The AAAS Leshner Fellowship also emphasizes advocating for greater support for public engagement at the fellows’ home institutions. Garrick has taken steps to coordinate the already-substantial efforts underway at Oxford, where he is an associate professor of environmental management at the Smith School of Enterprise and the Environment. He is currently convening a public seminar series on the Future of the Commons  at Green Templeton College, where he is a research fellow, to advance a global dialogue and connect the book project with frontiers of research and policy on markets and the commons.  Along with colleagues around the world, he has also established a new working group on markets and the commons with the International Association for the Study of Commons, and the project will feed into a new EU-funded consortium, Next Water Governance (NEWAVE), for which Garrick serves as Director of Research.
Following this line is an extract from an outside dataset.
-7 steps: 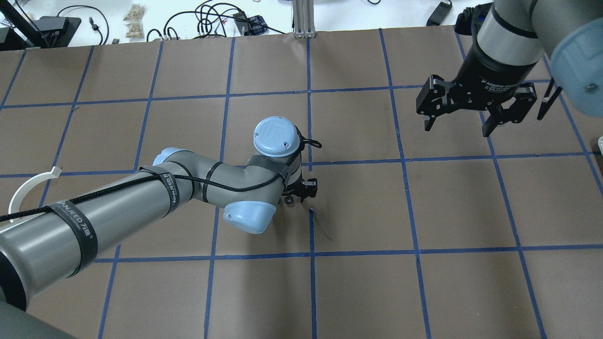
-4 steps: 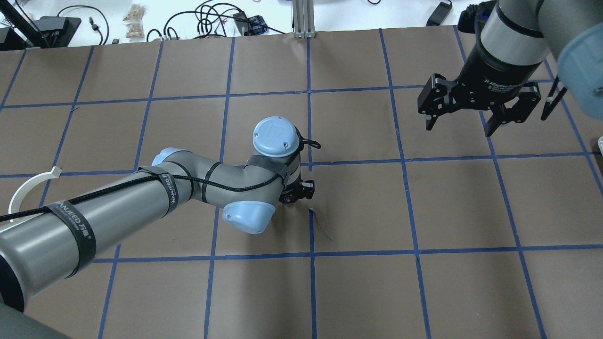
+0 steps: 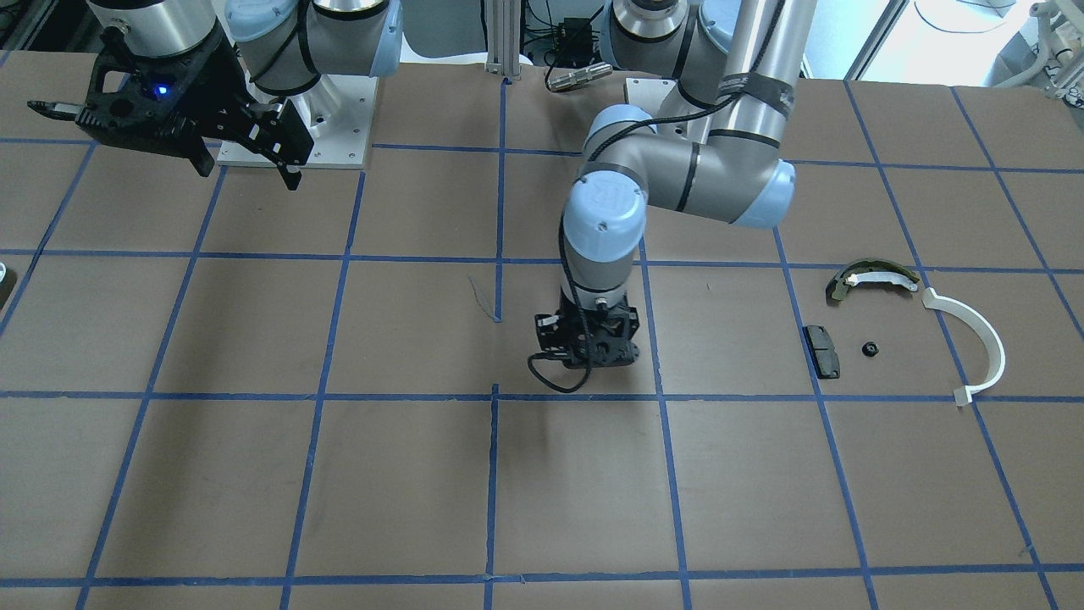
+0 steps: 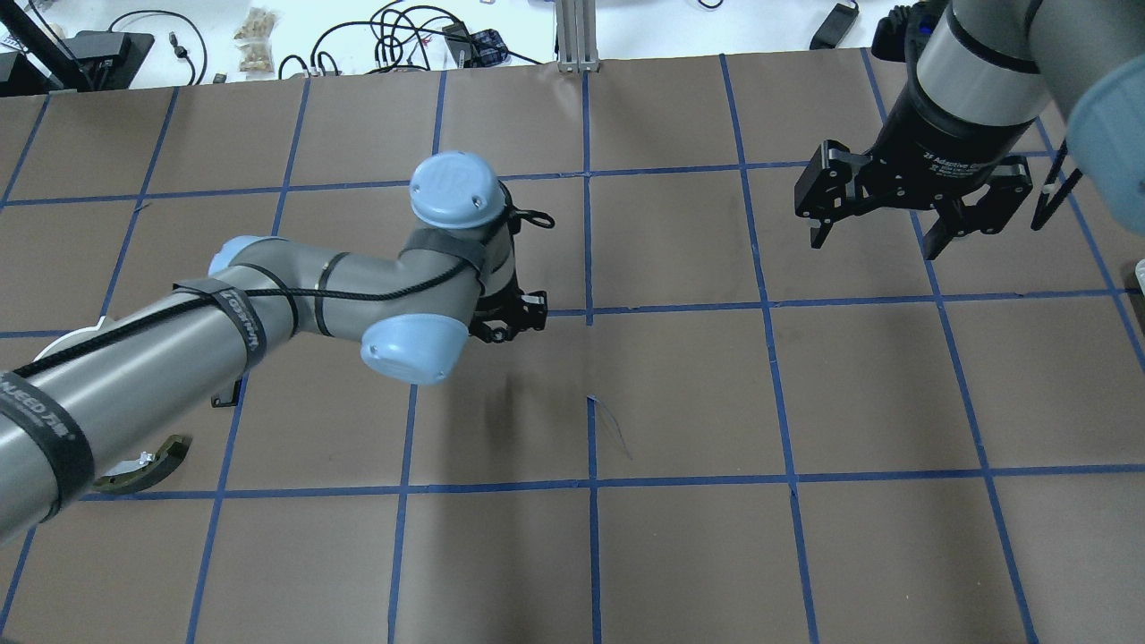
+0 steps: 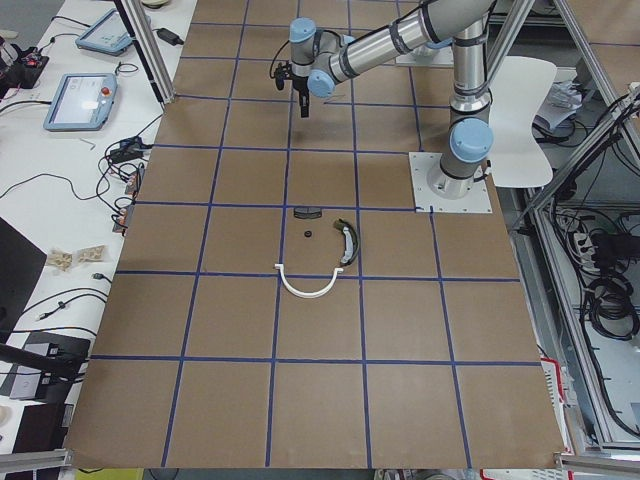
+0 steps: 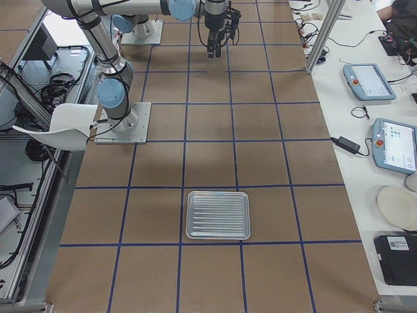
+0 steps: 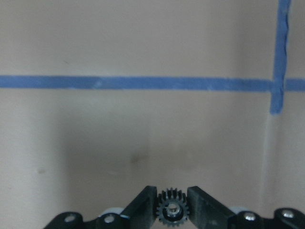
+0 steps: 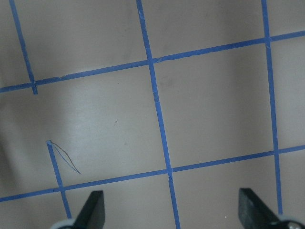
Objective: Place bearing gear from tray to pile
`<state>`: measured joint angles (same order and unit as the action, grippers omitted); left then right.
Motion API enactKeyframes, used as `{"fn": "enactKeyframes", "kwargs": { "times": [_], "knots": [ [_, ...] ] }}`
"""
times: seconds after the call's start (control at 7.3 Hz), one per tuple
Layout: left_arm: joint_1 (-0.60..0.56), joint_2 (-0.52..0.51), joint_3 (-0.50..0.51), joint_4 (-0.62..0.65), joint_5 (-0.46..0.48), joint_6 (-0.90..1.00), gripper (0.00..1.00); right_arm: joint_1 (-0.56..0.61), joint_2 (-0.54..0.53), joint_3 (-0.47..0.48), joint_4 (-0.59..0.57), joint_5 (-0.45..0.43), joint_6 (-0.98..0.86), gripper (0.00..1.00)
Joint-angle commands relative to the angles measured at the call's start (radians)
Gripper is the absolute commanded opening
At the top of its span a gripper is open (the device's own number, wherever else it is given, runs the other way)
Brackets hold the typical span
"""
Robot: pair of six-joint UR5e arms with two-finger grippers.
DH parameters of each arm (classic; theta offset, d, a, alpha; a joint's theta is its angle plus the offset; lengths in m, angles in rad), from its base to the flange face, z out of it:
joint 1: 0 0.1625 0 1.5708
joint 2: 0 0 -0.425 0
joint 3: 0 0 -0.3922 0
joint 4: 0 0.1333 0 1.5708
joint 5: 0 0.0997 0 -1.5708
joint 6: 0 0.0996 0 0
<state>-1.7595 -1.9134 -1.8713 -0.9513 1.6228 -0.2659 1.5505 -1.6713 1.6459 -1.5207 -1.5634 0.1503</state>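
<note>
Bearing gear [image 7: 173, 211]: 1, in left claw [image 7: 172, 202].

The table [image 4: 680, 555] is showing plain brown, with blue tape [image 4: 591, 546] running across it in a grid of squares. The gear [image 7: 173, 213] is looking black with a silvery middle. The left gripper [image 7: 172, 191] and the right gripper [image 4: 873, 243] are both showing black. The left arm [image 4: 268, 313] and the right arm [image 4: 975, 54] are wearing grey with pale blue caps, and the left one is carrying black straps with white lettering. The tray [image 6: 218, 215] is gleaming silver, ribbed in stripes. The brake shoe [image 3: 872, 275] is showing olive and white, the strip [image 3: 987, 339] white, the pad [image 3: 822, 351] black.
</note>
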Motion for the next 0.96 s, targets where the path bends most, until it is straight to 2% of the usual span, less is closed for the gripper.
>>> {"fn": "enactKeyframes", "kwargs": {
  "times": [0.0,0.41,0.68,0.82],
  "knots": [
    [0.217,0.022,0.056,-0.081,0.031,0.248,0.00,0.000,-0.001,0.000,-0.001,0.003,0.000,1.00],
    [0.557,-0.004,0.038,-0.092,0.046,0.571,0.00,0.000,-0.001,0.000,0.001,0.000,0.000,1.00],
    [0.682,-0.022,0.008,-0.078,0.095,0.766,0.00,0.000,-0.002,0.000,0.000,-0.001,0.000,1.00],
    [0.755,-0.026,-0.029,-0.013,0.095,0.909,0.00,0.000,-0.002,0.000,0.001,-0.001,0.000,1.00]
  ]
}}
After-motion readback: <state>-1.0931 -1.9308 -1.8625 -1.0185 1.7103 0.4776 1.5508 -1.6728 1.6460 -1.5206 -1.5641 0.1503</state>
Through forging such conversations, Garrick’s engagement strategy will leverage existing strategic initiatives of his key audiences, and respond to emerging developments such as the unanticipated, but inevitable, flashpoints of controversy related to cities running dry, disruptions to food systems, and the impacts of climate extremes.

The AAAS Leshner Leadership Institute was founded in 2015 and operates through philanthropic gifts in honor of CEO Emeritus Alan I. Leshner. Each year the Institute provides public engagement training and support to a cohort of mid-career scientists from an area of research at the nexus of science and society. Dustin Garrick is part of the 2018-19 food and water security cohort. The 2019-20 cohort is focused on human augmentation, and the 2020-21 cohort on artificial intelligence.